Many teachers have told me that they have difficulty feeling like their students are engaged in their remote classes. They open up their synchronous Zoom sessions and see 20 black squares with the video off. They see 30% of the students completing homework. Attendance in their classes is way down.
Here are some theories about what might be happening.
- School is about compliance, when we remove the relational aspects of school, students stop complying.
- Students are uncomfortable sharing themselves on camera. After all, almost none of them have experienced remote teaching via Zoom and there is strong peer pressure to conform to what the rest of the group does — would you be the only student with your camera on?
- Students are unable to turn their cameras and microphone on because the conditions at their home don’t allow it. Maybe they have siblings who are also on Zoom sessions and/or they don’t have private space to attend class?
- Students might not know how to turn on their cameras. In the past 8 months, I’ve helped at least a dozen people learn how to use Zoom for the first time and in almost all of these cases, I spoke with the person on the phone and coached them through doing things like starting a Zoom session and turning on their cameras. It stands to reason that at least some children don’t know how to use this technology either.
- Students feel uncomfortable sharing their thinking and emotions during mathematics class because they feel anxious to perform. Math class is already challenging for many students, learning remotely is certain to be more difficult, so whatever emotions students feel about math class are likely to be heightened.

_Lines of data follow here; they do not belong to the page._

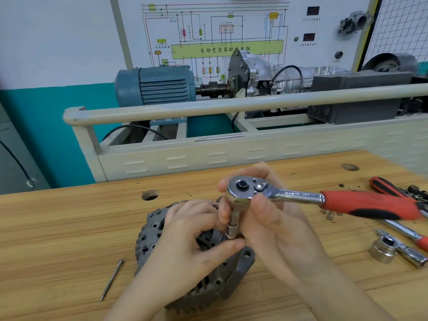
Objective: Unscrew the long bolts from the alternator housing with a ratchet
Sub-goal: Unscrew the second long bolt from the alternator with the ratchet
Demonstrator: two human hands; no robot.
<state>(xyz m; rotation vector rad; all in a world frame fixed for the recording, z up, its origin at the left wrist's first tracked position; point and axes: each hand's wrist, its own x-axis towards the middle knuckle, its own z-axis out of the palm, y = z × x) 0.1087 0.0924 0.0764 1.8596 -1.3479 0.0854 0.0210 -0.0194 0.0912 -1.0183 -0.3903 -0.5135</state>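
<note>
Ratchet (301, 198) handle horizontal, pointing right

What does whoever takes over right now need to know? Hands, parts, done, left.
Left hand: grips the alternator on the wooden bench, steadying it.
Right hand: fingers pinch the ratchet at its head; the red handle is free.
The socket points down into the housing top; the bolt head under it is hidden.
Done: one long bolt lies out on the bench, left of the alternator.
Left: the bolt under the socket and any others; the count is not visible.
Spare sockets and tools lie at right.
</note>
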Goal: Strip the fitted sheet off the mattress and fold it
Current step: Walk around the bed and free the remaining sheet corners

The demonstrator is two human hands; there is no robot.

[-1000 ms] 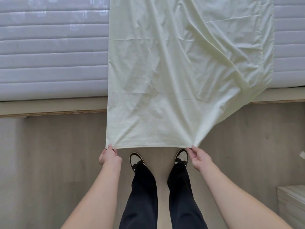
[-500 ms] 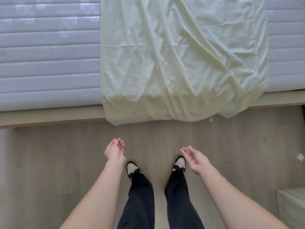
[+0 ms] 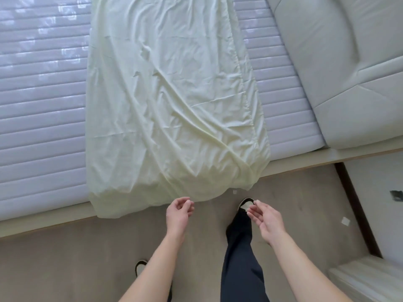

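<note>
Ahead of both empty hands, the bare ribbed mattress (image 3: 41,118) carries the pale yellow fitted sheet (image 3: 170,110), already off and folded into a long strip whose near end droops over the bed frame ledge (image 3: 327,154). The step in hand seems to be the next fold, so each hand would do best to pinch one near corner of that drooping end, keep the edge taut, and carry it up the strip; the diagonal creases ought to be smoothed first or they will be folded in. Beyond the sheet and off to the right of the grip lies a cream padded cushion (image 3: 349,68), well apart and no hindrance. Left hand (image 3: 177,211) hangs just short of the hem, fingers loosely curled, holding nothing. Right hand (image 3: 267,220) hovers to its right over a shoe (image 3: 245,202), fingers relaxed, also holding nothing. Between them, a small scrap (image 3: 234,192) lies on the floor (image 3: 87,258).
</note>
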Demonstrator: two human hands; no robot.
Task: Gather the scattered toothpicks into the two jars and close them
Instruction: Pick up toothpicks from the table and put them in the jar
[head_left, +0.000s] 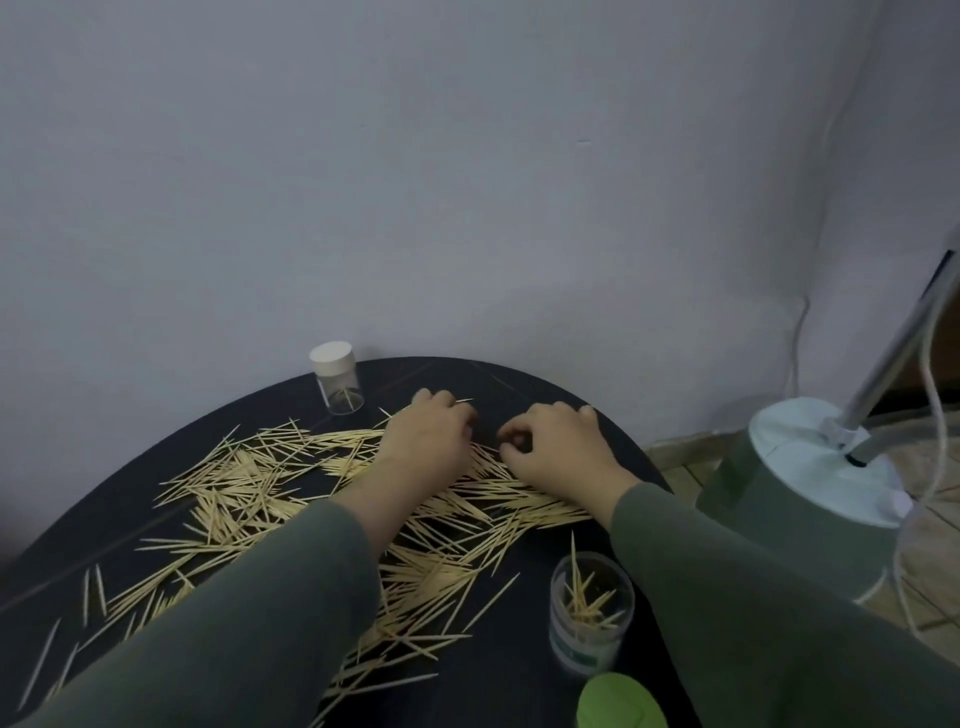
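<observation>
L hand (426, 441) curled, clamping toothpicks (249, 499) at table (519, 395) 12 o'clock. R hand (556, 452) alongside; fingers curled, grip unclear. Open jar (591, 613) at 4 o'clock.

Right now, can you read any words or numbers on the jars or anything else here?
No text here can be read.
Open jar: it has a green and white label low on its side, too blurred to read.
Capped jar: no label shows.
Green lid: no writing shows.
Lamp base: no writing shows.
</observation>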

Which of these issues is the main issue? I don’t know! I suspect that a variety of different issues impact student engagement and participation in math class. Rather than offer a neat solution, I’ll suggest a process we can go through to find a solution.

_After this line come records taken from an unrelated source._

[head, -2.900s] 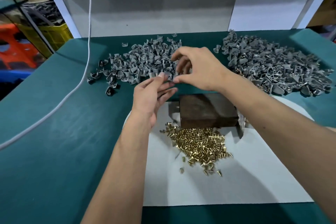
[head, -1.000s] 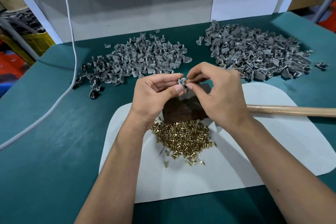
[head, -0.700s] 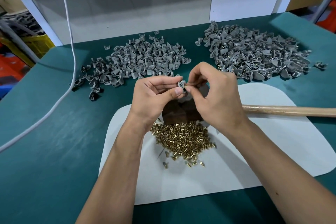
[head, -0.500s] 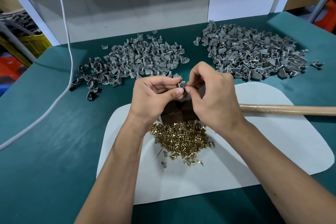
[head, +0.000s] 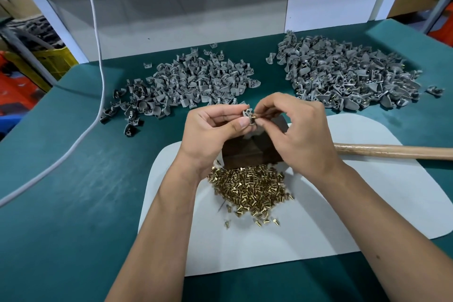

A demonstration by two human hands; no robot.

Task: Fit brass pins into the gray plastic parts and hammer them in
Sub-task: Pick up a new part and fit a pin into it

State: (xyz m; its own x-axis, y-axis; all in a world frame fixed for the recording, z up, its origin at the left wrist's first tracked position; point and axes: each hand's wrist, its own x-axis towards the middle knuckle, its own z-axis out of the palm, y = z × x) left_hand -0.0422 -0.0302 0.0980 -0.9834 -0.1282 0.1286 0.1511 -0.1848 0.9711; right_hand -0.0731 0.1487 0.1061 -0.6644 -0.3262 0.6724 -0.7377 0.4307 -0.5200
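Observation:
My left hand (head: 210,130) pinches a small gray plastic part (head: 247,113) between thumb and fingers, above a dark wooden block (head: 245,154). My right hand (head: 294,130) pinches a brass pin (head: 254,117) against that part. A heap of loose brass pins (head: 250,189) lies on a white sheet (head: 331,203) just below the block. A pile of gray parts (head: 191,81) lies at the back left. Another pile of gray parts (head: 348,76), some showing brass, lies at the back right.
A wooden hammer handle (head: 392,151) lies across the sheet to the right, its head hidden behind my right hand. A white cable (head: 98,56) hangs down and runs over the green table (head: 73,203) on the left. A grey wall panel closes the back.
2.9 s ago both hands reached into the back left pile. Since then they came back over the block with a gray part, and the right hand has kept working a pin against it.

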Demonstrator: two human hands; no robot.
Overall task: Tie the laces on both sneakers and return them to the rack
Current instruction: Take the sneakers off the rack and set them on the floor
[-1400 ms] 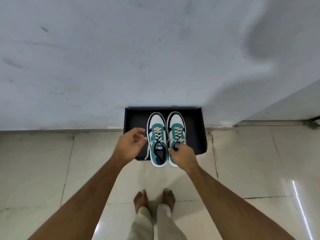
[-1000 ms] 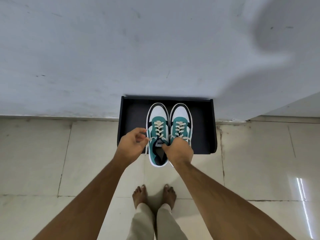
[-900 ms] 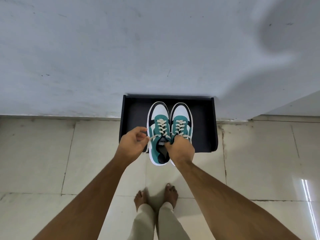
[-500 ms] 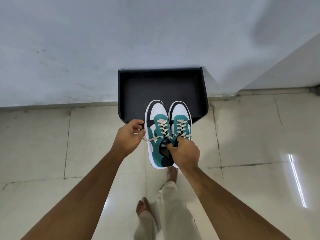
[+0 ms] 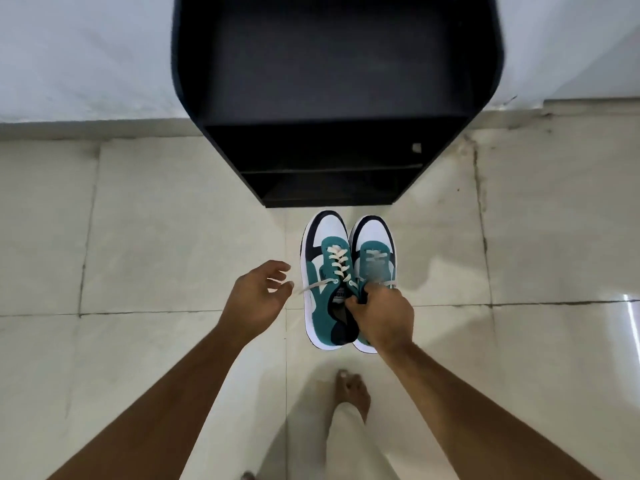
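The right hand [image 5: 381, 315] is pinching both sneakers [image 5: 348, 278] by their soft collars; they seem light. Beside them, the left hand [image 5: 254, 299] is spread, a loose lace [image 5: 313, 286] dangling near it.

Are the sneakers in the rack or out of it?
Out. The right hand holds both sneakers over the floor, before the rack.

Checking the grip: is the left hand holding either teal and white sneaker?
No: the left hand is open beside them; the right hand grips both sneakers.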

Using the network improvement framework developed by the Carnegie foundation, We start by defining the problem as multi-faceted and potentially involving multiple different causes or drivers.
Each of these primary drivers of student engagement/participation potentially can be broken down further into secondary drivers. For example, if our primary driver is “Home conditions” then this might be broken down into secondary drivers of “No Internet”, “No private space”, and possibly “No time”.

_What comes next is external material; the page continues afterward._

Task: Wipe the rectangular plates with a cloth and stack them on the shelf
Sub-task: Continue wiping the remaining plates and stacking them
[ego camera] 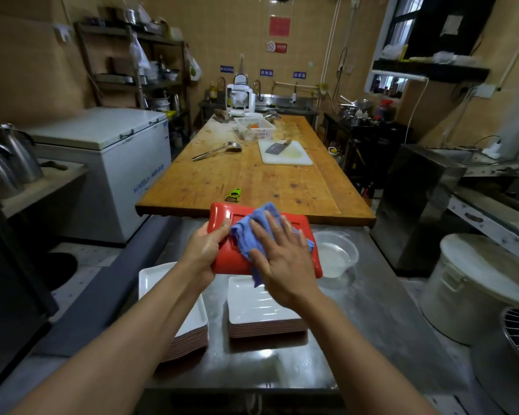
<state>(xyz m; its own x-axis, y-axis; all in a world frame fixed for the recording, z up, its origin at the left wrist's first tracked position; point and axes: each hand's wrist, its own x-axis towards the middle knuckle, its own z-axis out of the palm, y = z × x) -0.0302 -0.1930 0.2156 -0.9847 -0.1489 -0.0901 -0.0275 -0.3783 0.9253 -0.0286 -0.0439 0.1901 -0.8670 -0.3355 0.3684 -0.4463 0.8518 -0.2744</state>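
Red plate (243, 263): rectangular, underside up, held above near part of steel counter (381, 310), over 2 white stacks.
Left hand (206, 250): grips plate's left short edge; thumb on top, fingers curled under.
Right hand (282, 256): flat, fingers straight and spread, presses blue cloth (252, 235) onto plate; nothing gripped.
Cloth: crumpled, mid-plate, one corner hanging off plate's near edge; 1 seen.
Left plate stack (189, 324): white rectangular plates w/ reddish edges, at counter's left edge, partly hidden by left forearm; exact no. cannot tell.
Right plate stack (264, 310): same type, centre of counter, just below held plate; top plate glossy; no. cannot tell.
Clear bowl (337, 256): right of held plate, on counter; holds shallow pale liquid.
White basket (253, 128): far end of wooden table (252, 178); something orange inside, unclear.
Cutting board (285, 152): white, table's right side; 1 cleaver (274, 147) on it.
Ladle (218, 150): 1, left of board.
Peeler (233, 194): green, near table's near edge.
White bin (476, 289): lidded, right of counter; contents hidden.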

For each secondary driver, we propose a change. What can we do differently in order to impact this aspect of the challenge? For example, if students do not have Internet at home, then we find out if we can provide home WiFi hotspots, much like this report suggests many rural school districts have done. For some of these drivers, we may not yet have a change idea and that’s fine but as we work together to solve this problem, our collective efforts may yet yield some strategies we can try.
Ideally, instead of everyone trying to tackle this problem independently, we work together to find solutions that appear to work in our varied contexts and then report back these proposed solutions for other people to test. When faced with a common problem, we are more likely to find robust and replicable solutions if we work together on the problem.
I have some wonderings though that I think our hive mind might be able to answer?
- Are these the right primary drivers? Are these reasons above realistic reasons why students might have trouble engaging in even the most basic sense in math class?
- Can we break these primary drivers down into secondary drivers? Can we determine what potential issues might exist in each of these categories?
- What change ideas do you have? If you have identified and solved a problem that relates to student engagement, please share it here! I know of many teachers who are desperate for ideas to make their classes feel a bit more normal.